In trail tending, it’s best to have at least one versatile tool. The pick-mattock—part pick that can be used for prying rock and breaking up hard-packed soil, part mattock for digging and grubbing—is one such tool. It’s not precise, but it’s adaptable. While the engineer reaches for the exact tool calibrated for a single task, the bricoleur reaches for the pick-mattock: a tool of possibility.

The pick-mattock doesn’t dictate a singular use; it invites improvisation. In contrast to the law of the hammer, which reduces all problems to one kind of solution, the law of the pick-mattock embraces the creative potential of what’s at hand—even when it’s heavy, blunt, or uneven. It’s not the tool that defines the task, but the task that reveals how the tool might serve.

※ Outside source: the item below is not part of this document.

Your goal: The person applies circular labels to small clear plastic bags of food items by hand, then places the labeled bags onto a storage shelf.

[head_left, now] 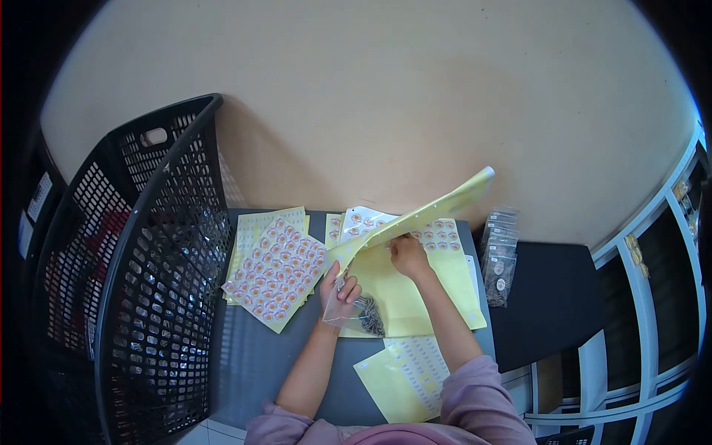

Of course, there are times when we need specialized tools and precise engineering. The law of the pick-mattock doesn’t exclude the use of hammers, rock bars, grip hoists—or even rock drills. It’s always a matter of balance: knowing when to improvise, when to standardize, and when to observe before acting. I would argue that the best engineers develop the quality of being experienced beginners.

Looking Ahead

White Mountain trails are in crisis. Use is rising, storms are harsher, and the public systems once tasked with caring for trails are themselves eroding—funding cut, staff reduced. Increasingly, work is carried out by nonprofits and volunteers, piecing together financial and volunteer resources as they can. In this shifting landscape, we need not just plans and precision, but improvisation. We need more bricoleurs—more Yankee farmers—making do with what’s at hand, guided by care, memory, and ingenuity.